[Opening Material provided section]

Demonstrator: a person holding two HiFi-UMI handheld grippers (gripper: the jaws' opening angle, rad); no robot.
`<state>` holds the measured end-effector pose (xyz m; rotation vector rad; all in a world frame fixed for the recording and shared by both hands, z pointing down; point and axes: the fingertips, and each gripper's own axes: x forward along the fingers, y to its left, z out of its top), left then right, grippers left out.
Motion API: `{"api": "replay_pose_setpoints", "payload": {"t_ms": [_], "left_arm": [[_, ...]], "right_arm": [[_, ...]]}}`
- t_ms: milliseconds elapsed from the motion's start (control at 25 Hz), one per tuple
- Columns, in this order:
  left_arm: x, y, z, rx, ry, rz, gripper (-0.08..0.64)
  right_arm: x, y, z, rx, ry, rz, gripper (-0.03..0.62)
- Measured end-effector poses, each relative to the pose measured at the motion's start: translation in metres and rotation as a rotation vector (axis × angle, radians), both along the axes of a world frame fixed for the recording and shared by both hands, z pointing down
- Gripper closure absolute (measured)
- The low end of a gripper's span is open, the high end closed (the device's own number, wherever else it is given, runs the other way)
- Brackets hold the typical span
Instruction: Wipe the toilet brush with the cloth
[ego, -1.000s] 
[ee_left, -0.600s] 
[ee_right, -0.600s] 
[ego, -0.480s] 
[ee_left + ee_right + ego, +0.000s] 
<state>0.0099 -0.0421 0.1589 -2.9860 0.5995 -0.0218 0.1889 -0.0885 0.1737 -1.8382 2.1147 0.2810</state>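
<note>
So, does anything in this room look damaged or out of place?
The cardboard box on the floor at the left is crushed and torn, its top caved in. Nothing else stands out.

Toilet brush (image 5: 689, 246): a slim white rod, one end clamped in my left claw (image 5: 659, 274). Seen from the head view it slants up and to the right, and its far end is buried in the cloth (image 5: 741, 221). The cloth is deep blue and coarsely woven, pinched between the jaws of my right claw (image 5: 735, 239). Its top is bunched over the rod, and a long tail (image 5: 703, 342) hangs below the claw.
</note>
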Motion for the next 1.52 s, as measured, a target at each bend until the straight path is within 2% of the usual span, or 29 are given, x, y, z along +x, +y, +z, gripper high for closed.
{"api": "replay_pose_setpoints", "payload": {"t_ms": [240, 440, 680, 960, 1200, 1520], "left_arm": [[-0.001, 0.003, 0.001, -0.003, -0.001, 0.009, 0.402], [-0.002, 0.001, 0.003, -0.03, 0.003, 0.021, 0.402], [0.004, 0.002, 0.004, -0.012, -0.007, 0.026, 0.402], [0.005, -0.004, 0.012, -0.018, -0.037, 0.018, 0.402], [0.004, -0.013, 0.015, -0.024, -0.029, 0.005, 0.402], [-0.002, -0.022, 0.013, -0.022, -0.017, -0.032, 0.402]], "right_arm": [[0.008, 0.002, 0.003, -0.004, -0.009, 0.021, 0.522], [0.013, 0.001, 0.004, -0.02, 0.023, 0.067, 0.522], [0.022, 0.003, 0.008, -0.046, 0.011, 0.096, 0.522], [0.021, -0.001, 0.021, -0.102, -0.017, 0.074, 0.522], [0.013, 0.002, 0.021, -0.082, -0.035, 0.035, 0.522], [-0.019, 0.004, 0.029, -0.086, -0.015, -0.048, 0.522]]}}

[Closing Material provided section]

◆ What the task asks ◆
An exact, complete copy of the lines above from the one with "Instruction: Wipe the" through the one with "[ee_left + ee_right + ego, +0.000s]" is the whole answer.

◆ Result below ◆
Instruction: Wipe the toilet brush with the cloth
[ego, -1.000s] 
[ee_left, -0.600s] 
[ee_right, -0.600s] 
[ego, -0.480s] 
[ee_left + ee_right + ego, +0.000s] 

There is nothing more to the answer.